All lines in the records that carry the string "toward" are to be shown.

(SOURCE DATA)

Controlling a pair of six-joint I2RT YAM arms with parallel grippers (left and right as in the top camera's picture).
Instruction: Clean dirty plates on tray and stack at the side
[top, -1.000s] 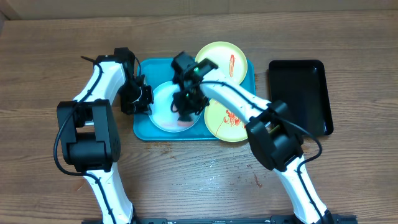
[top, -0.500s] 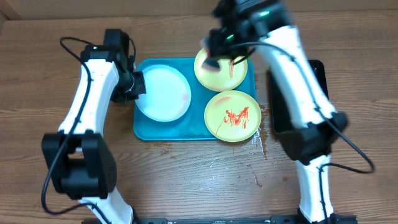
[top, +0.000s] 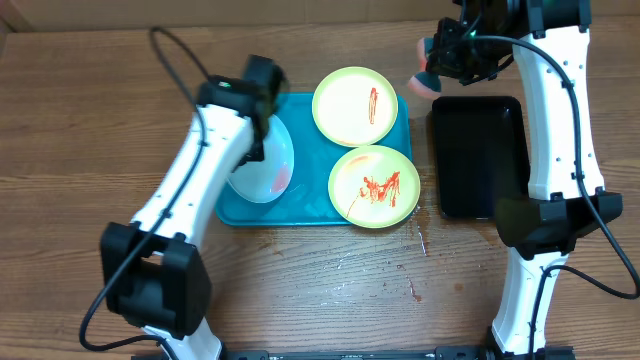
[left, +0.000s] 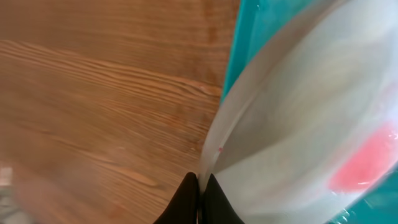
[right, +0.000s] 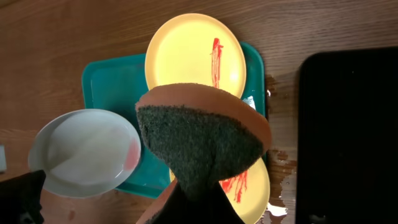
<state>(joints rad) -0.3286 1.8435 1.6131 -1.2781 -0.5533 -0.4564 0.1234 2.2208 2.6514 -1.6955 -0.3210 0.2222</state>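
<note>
Pale blue plate (top: 262, 170) now tilted up over tray (top: 312, 192), rim pinched in left claw (left: 200, 188), right claw (right: 193, 199) pinching sponge (right: 199, 140)

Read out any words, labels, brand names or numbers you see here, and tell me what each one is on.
No readable text anywhere.
The yellow-green plates carry only red sauce smears, not writing.
The pale blue plate, teal tray, black tray and sponge bear no print.

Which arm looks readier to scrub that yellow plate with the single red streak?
Right, probably. The right gripper holds the sponge, raised close to that yellow plate. The left gripper is pinching the rim of the tilted pale plate, so it is occupied and has nothing to wipe with.
</note>
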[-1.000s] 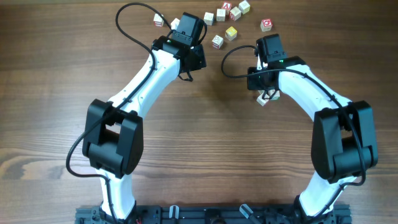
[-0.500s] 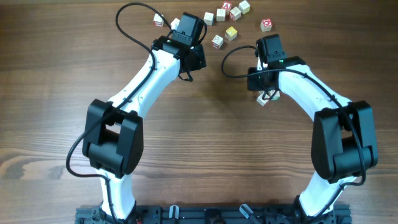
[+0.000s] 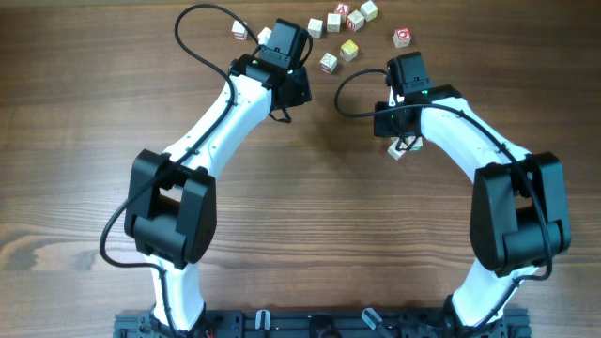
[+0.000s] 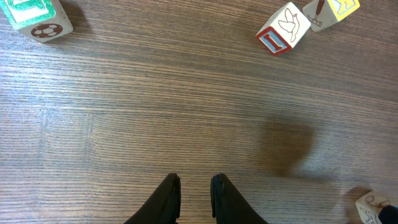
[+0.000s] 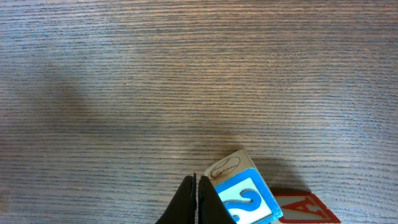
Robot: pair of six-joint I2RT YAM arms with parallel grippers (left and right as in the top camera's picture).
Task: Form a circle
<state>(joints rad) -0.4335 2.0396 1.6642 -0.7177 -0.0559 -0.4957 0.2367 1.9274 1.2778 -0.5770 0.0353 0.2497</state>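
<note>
No circle shows, only loose small wooden cubes. In the right wrist view a blue-faced cube [image 5: 245, 196] lies against the right side of my right gripper [image 5: 195, 179], which is shut and holds nothing. A red-lettered cube [image 5: 298, 208] lies just behind the blue one. From overhead these read as one pale cluster [image 3: 399, 150] under the right gripper [image 3: 406, 141]. My left gripper [image 4: 194, 180] hovers over bare wood with its jaws almost together and nothing between them. Overhead, the left gripper [image 3: 291, 89] sits below the far scatter of cubes.
Several more cubes are scattered along the far edge, among them a yellow one [image 3: 348, 49], a red one [image 3: 402, 37] and a pale one [image 3: 328, 62]. The left wrist view shows a green cube [image 4: 34, 15], a red-edged cube [image 4: 283, 30] and another cube [image 4: 373, 205] at the lower right corner.
</note>
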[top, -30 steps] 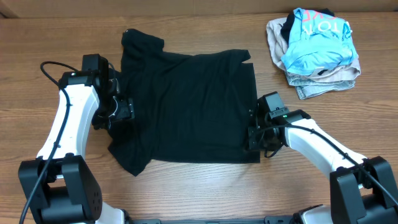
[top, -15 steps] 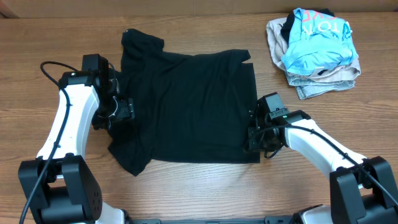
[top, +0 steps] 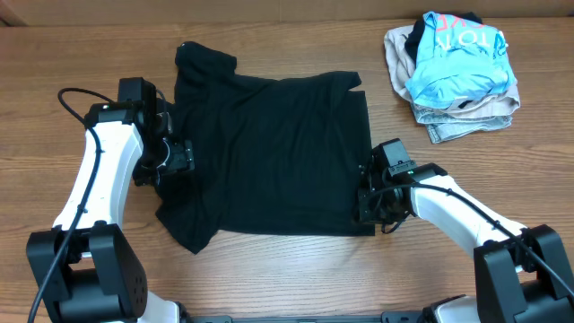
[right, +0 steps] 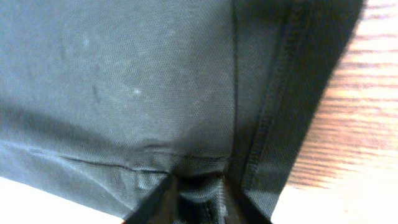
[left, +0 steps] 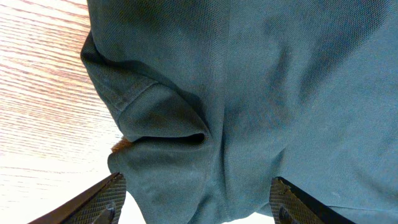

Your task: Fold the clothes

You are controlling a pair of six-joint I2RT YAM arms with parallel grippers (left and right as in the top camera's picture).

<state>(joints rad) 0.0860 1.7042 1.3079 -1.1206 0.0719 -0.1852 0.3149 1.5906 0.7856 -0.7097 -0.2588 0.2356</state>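
Our right gripper (right: 200,190) has its two fingers drawn close together. They pinch a bunched bit of the black garment (top: 269,152) just beside its stitched hem, at the right edge of the cloth. Our left gripper (left: 198,186) has its fingers wide apart over a folded flap at the garment's left edge, and they grip nothing. The garment lies spread mostly flat on the wooden table (top: 269,278). Well apart, at the far right, a light blue shirt (top: 453,54) lies on top of beige folded garments (top: 466,117).
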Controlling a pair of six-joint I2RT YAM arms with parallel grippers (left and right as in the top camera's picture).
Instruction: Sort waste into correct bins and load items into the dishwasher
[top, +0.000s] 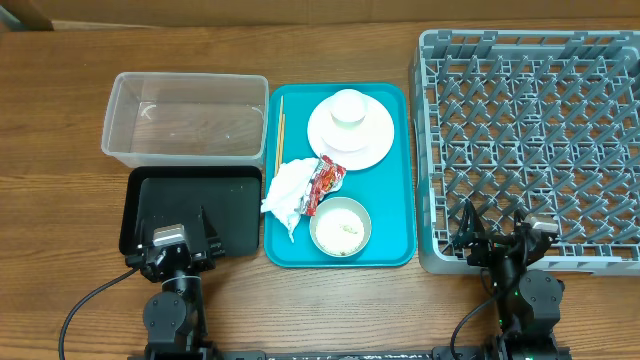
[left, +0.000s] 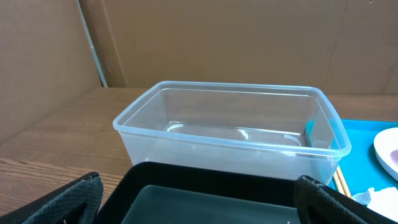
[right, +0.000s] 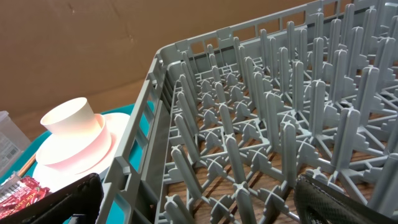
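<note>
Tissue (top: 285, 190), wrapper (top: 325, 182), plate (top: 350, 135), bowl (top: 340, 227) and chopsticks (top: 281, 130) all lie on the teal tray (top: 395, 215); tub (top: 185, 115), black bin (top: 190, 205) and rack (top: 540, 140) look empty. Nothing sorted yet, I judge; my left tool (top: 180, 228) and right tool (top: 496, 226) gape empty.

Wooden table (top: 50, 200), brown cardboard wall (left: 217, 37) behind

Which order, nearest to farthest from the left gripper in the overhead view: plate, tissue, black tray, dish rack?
1. black tray, right at the left gripper
2. tissue, left side of the teal tray
3. plate, teal tray's far end
4. dish rack, far right
</note>
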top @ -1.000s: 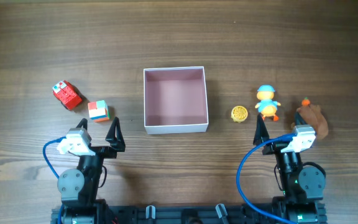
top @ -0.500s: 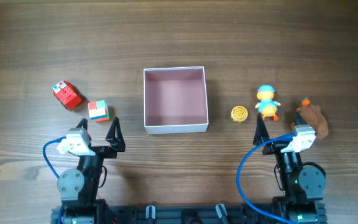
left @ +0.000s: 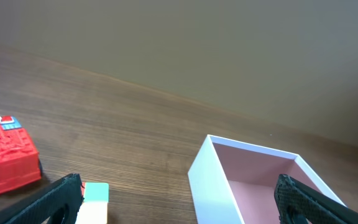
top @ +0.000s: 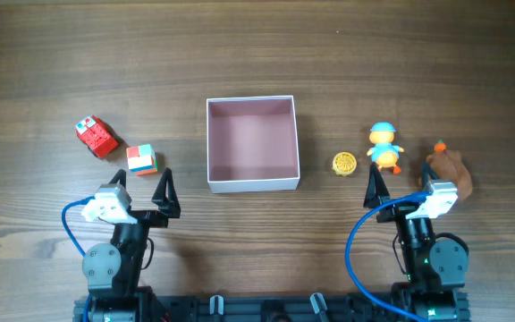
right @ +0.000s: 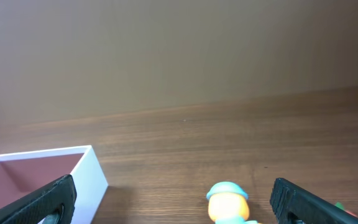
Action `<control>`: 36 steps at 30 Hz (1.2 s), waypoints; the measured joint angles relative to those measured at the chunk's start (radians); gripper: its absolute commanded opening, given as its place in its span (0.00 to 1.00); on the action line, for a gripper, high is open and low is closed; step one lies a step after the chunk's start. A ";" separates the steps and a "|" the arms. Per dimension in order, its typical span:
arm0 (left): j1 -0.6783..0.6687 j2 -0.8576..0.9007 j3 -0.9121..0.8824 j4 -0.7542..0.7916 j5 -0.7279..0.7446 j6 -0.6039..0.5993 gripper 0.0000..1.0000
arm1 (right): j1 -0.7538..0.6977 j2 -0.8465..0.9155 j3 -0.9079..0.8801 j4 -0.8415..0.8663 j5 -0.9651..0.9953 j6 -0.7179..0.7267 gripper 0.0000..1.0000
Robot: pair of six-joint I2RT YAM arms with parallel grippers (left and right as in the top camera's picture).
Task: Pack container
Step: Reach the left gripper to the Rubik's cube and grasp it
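The container (top: 253, 184), a square white-walled box with a dusty pink inside, stands empty at the table's middle. It also shows in the left wrist view (left: 211, 177) and the right wrist view (right: 91, 176). A red toy car (top: 96, 137) and a coloured cube (top: 141, 159) lie to its left. A yellow round piece (top: 344, 164), a duck toy with a blue hat (top: 384, 148) and a brown plush (top: 447, 167) lie to its right. My left gripper (top: 141, 190) is open and empty just in front of the cube (left: 95, 198). My right gripper (top: 401, 190) is open and empty in front of the duck (right: 227, 202).
The red car (left: 5, 155) sits at the far left of the left wrist view. Bare wooden table surrounds the box, with open wood behind it and between the toys and both arm bases at the front edge.
The right gripper has shifted very slightly to the right. Nothing else has moved.
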 measured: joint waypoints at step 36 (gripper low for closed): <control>0.019 1.242 1.096 -0.940 -0.177 0.122 1.00 | 0.000 1.222 1.115 -1.105 -0.065 0.016 1.00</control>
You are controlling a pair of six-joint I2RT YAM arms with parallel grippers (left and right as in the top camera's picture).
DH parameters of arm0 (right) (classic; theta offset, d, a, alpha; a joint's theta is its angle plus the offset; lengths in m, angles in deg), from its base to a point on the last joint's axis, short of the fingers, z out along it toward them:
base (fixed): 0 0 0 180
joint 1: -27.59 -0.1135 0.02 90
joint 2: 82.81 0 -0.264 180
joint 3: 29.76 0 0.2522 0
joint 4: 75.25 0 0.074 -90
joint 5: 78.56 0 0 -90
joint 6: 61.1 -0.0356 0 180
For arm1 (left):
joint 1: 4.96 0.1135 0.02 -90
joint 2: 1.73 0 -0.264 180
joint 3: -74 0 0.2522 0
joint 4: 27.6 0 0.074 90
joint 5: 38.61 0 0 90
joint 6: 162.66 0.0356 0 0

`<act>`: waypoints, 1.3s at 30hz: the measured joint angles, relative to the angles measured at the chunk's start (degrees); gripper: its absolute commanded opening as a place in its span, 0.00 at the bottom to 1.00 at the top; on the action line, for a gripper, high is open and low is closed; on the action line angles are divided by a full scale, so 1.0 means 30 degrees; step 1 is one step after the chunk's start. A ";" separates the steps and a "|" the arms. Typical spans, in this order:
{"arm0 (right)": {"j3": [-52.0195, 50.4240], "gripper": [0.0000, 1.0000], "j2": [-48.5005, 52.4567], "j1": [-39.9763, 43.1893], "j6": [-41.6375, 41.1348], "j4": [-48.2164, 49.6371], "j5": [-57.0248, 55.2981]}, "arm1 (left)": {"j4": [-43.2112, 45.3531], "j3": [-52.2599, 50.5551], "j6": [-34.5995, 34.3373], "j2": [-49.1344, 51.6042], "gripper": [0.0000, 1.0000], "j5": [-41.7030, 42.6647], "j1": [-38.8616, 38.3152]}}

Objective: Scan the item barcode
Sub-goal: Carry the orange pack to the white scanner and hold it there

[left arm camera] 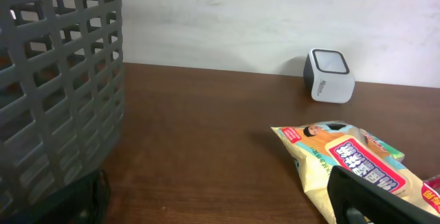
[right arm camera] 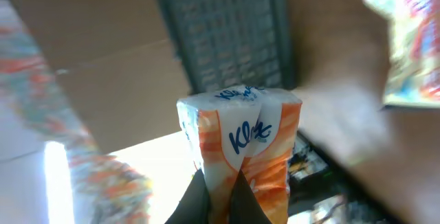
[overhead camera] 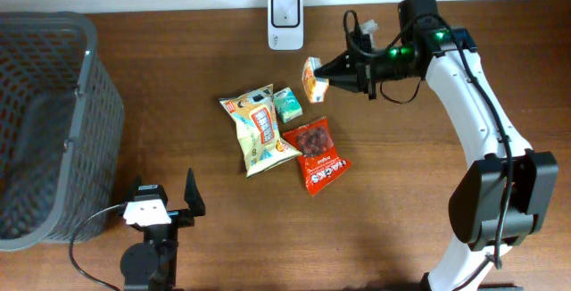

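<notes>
Right gripper (overhead camera: 328, 80): one, black, two fingers (right arm camera: 199, 200) — pinches tight on the lower edge of the tissue pack.
Tissue pack (overhead camera: 312, 78): one, a soft block in glossy wrap, orange and white with blue script; hangs clear of the table near the scanner, apart from it.
Scanner (overhead camera: 285, 9): one, a small white rounded box with a dark window; stands at the table's far edge.
Packets lying flat: three, all crinkly film — a pale yellow snack bag (overhead camera: 259, 130), a small green packet (overhead camera: 287, 104) just beside its upper corner, a red bag (overhead camera: 317, 154) to its right.
Left gripper (overhead camera: 165, 203): one, black; jaws spread as wide as they go, grasps nothing; sits near the front edge, beside the basket.
Basket (overhead camera: 85, 77): one, grey plastic, lattice walls of square holes, rounded corners; stands on the left.
Table (overhead camera: 178, 50): one, dark brown wood grain.
</notes>
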 measured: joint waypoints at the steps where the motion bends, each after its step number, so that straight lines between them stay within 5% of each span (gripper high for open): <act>1: 0.0000 0.04 0.0000 0.0000 -0.0656 0.0007 0.0423 | 0.0000 0.0000 0.0000 0.0000 0.99 0.0000 0.0000; 20: 0.0000 0.04 0.0000 -0.0452 -0.6193 0.4546 -0.1056 | 0.0000 0.0000 0.0000 0.0000 0.99 -0.0007 0.0000; 27: 0.0007 0.04 0.0000 -0.1166 -0.4648 0.8590 -0.3490 | 0.0000 0.0000 0.0000 0.0000 0.99 0.0000 0.0000; 33: 0.0000 0.04 0.0000 -0.2120 -0.1515 1.0491 -1.0819 | 0.0000 0.0000 0.0000 0.0000 0.99 0.0000 0.0000; 39: 0.0073 0.04 0.1457 -0.3300 -0.1129 1.7595 -1.4761 | 0.0000 0.0000 0.0000 0.0000 0.99 0.0000 0.0000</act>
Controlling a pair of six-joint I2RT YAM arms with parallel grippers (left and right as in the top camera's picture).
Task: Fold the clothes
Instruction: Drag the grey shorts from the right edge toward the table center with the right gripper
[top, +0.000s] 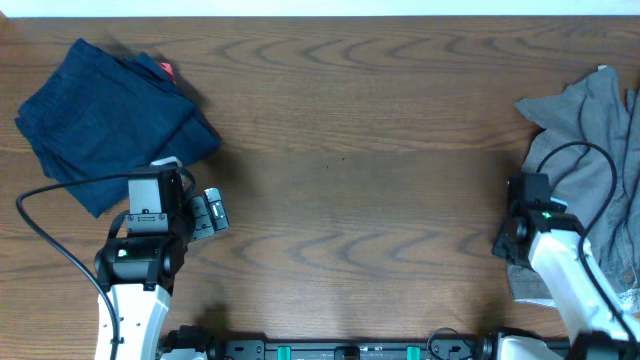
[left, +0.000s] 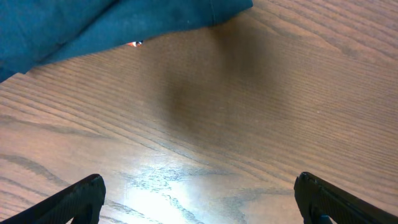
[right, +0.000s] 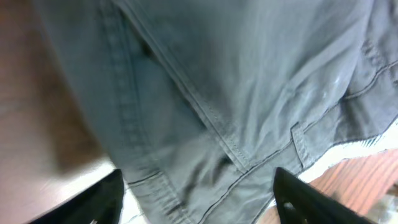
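Note:
The grey-taupe clothes (top: 585, 130) lie crumpled at the table's right edge, partly out of the overhead view. My right gripper (top: 512, 240) hangs over their lower left part. In the right wrist view the grey fabric (right: 249, 81) with stitched seams and a belt loop fills the frame, and the right gripper (right: 199, 205) is open with cloth between the spread fingers. My left gripper (top: 208, 213) is open and empty over bare wood, just below the navy garment; its fingers show wide apart in the left wrist view (left: 199, 202).
A folded dark navy garment (top: 105, 120) with a red tag (top: 166, 70) lies at the back left; its edge shows in the left wrist view (left: 93, 25). A black cable (top: 45, 235) loops by the left arm. Wooden table (top: 360, 190).

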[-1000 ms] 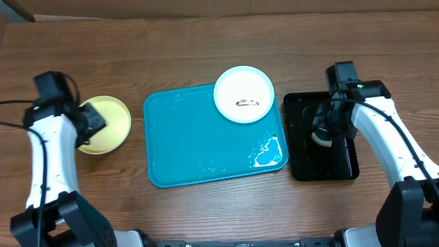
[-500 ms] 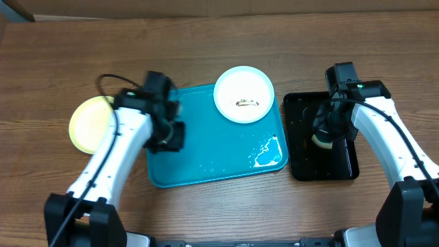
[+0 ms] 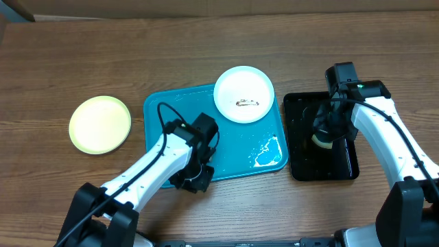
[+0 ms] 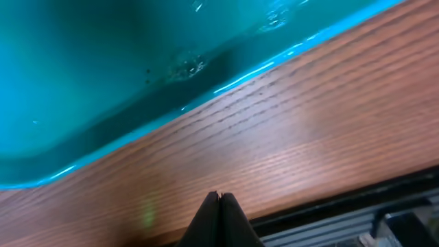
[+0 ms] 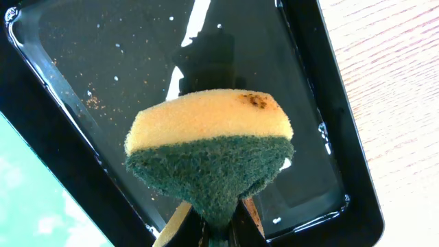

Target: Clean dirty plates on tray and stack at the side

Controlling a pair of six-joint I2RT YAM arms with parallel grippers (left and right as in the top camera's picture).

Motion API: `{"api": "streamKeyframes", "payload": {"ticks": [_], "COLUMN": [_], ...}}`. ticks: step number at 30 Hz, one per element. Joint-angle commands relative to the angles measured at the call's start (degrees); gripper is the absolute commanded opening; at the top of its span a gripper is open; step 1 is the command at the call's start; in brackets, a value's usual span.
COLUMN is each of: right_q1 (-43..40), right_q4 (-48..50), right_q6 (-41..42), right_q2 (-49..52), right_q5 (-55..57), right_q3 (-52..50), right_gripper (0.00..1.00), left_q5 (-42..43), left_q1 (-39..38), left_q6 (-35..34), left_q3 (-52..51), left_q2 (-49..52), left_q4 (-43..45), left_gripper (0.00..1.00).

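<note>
A white plate (image 3: 243, 94) with a small dark smear sits on the back right corner of the turquoise tray (image 3: 185, 144). A pale yellow-green plate (image 3: 100, 124) lies on the wood table left of the tray. My left gripper (image 3: 195, 180) is shut and empty over the tray's front rim; in the left wrist view (image 4: 219, 197) its tips meet above bare wood beside the tray rim (image 4: 171, 110). My right gripper (image 3: 324, 134) is shut on the green-yellow sponge (image 5: 209, 151) above the black tray (image 5: 82, 89). A third plate is not in view.
The glossy black tray (image 3: 343, 171) with wet specks stands right of the turquoise tray. White foam (image 3: 269, 152) lies in the turquoise tray's front right corner. The table's front edge (image 4: 343, 199) is close below my left gripper.
My left arm has left the yellow-green plate on the table and swung right and forward across the tray to its front rim. The right arm and sponge have not moved.
</note>
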Motion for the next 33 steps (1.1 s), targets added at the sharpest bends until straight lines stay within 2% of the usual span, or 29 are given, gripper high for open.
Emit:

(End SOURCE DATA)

> **SOLUTION FOR THIS PROBLEM**
DH parameters of arm0 (right) (classic; theta offset, d, a, alpha; a joint's theta is its angle plus the offset; lengths in m, angles in deg), from its base to a point on the last joint's axis, short of the fingers, z out along it toward them:
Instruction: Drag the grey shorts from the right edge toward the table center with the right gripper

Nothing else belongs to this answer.